Em meados deste ano, membros da Nordic CC Community produzirão o primeiro Nordic Creative Commons Film Festival. Eles estão convidando qualquer pessoa da região a participar das mostras. Os locais de exibição variam de grandes cinemas a pequenas reuniões nas casas das pessoas. Os organizadores estão atualmente procurando voluntários para trabalharem na organização, assim como esperam por inscrições. Visite o site para maiores informações.

O Nordic Festival é o mais recente integrante de um movimento cada vez maior de festivais de filmes em CC, que começou com o Barcelona Creative Commons Film Festival. Este foi lançado em 2010, com o slogan “COPY THIS FESTIVAL” (“Copie este festival”). E foi exatamente o que as pessoas fizeram: hoje, já existem “cópias” em várias cidades do mundo: Buenos Aires, Cidade do México, Lima, Helsinki, entre outras.

Em uma mensagem feita em vídeo para os organizadores do Nordic CC Film Festival, Lawrence Lessig, um dos co-fundadores do Creative Commons, sugeriu que a futura cultura cinematográfica será bem menos vinculada à indústria audiovisual contemporânea, e cada vez mais parecida com o festival em questão.

Outra vertente da arte de fazer filmes – que curiosamente também se originou na Espanha – é o #littlesecretfilm, de Pablo Maqueda e Haizea Viana. Qualquer um pode criar um filme nessa linha, desde que siga uma lista de regras minimalistas (e.g.: terminar o processo de filmagem em 24 horas, diálogos informais). É difícil não fazer comparações com o Dogma95 – movimento vanguardista surgido na Dinamarca –, mas os organizadores do #littlesecretfilm destacam que eles não estão tentando fundar um novo movimento (entrevista em espanhol). O manifesto do projeto o descreve simplesmente como “um ato de amor ao cinema”, frase que também poderia descrever a expansão, a nível global, dos festivais de filmes em CC. E, é claro, os #littlesecretfilms precisam ser licenciados em Creative Commons.

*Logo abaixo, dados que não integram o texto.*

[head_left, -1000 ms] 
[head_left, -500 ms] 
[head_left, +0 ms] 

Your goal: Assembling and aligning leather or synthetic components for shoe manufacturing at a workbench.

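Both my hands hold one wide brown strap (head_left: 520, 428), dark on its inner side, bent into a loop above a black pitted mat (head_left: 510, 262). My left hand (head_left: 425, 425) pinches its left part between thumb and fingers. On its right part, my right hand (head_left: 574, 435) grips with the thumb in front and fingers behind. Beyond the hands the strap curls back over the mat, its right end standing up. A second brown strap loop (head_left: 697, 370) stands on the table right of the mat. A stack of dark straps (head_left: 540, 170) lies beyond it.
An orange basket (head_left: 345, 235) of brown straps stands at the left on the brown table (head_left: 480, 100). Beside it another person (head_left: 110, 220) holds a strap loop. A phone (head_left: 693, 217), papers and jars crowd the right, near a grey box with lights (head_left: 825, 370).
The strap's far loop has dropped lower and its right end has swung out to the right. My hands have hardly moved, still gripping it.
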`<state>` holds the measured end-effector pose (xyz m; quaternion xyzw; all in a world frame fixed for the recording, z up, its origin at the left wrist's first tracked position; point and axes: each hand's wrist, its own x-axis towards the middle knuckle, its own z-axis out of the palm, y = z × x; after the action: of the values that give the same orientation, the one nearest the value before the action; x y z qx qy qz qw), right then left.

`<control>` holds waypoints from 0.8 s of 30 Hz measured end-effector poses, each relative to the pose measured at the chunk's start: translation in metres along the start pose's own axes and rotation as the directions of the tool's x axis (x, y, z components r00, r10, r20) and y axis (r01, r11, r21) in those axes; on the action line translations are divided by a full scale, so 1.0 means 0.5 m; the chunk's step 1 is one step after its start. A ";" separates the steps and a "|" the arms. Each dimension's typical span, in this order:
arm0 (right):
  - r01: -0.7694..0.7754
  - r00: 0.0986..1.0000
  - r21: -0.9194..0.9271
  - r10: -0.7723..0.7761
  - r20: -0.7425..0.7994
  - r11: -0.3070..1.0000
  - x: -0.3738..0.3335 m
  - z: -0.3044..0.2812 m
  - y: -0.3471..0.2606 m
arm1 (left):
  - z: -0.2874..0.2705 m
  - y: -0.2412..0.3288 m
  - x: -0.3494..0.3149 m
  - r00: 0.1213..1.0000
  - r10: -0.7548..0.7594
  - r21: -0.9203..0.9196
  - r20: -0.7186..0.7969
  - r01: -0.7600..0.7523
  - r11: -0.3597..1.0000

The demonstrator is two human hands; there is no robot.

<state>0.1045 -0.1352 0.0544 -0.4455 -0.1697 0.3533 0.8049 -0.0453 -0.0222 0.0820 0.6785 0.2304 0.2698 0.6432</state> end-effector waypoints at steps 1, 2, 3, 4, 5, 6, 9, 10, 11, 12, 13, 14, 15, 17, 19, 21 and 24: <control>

Ao redor do mundo, cineastas e organizadores de festivais de filmes em CC estão modificando as regras de cada passo do processo de criação cinematográfica, desde a elaboração do roteiro até a monetização, passando pela filmagem, pela edição e pela distribuição. Em tempos de luta por redefinição e por modernização da indústria de filmes convencional, a comunidade Creative Commons não está ficando para trás.

*Adaptado do texto de Elliot Harmon, publicado em 19 de março de 2013.